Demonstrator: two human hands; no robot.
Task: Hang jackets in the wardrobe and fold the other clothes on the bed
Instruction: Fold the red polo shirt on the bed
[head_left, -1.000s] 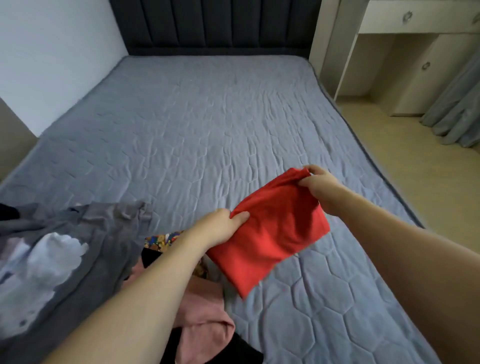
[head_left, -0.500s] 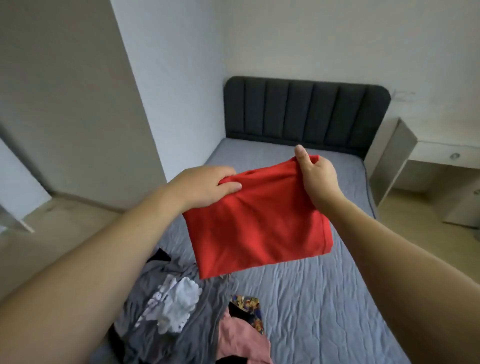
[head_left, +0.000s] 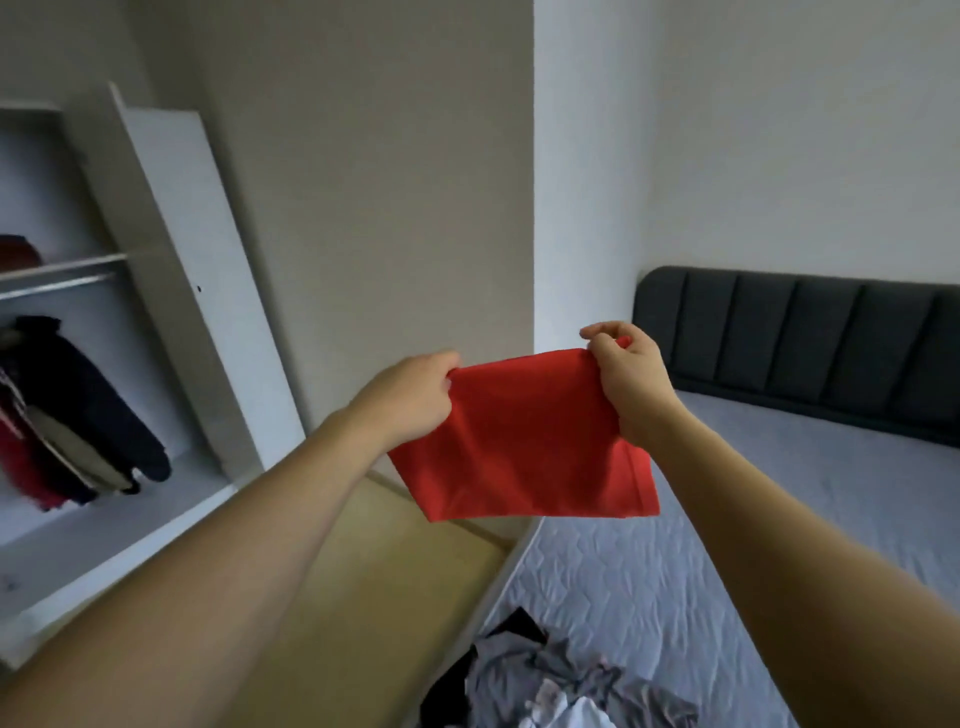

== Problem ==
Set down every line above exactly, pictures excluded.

== Output of the task ==
Demonstrator: two human hands; no robot.
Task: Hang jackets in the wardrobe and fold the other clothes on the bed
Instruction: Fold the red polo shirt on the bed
[head_left, -1.000s] 
[head_left, -0.500s] 
[head_left, +0.000s] 

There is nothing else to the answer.